Task instructions
Repeat only the lines running from the beginning of the material through the line that contains "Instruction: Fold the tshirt".

※ ※ ※

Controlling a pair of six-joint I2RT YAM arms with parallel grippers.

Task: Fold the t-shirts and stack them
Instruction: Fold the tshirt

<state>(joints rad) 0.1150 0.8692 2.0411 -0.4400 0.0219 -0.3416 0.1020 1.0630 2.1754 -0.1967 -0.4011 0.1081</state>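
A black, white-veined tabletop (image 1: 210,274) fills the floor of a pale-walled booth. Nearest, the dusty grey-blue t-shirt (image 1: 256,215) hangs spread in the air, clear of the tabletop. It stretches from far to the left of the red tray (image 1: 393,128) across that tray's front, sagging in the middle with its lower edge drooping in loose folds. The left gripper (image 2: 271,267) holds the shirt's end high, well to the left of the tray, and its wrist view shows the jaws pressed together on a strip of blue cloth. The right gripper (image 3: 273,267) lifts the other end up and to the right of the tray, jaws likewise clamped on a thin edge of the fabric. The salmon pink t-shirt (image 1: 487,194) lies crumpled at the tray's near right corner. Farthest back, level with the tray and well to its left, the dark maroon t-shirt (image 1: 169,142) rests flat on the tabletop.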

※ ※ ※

Written answer
Controlling a pair of six-joint I2RT YAM arms with parallel grippers.

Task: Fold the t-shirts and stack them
Instruction: Fold the tshirt

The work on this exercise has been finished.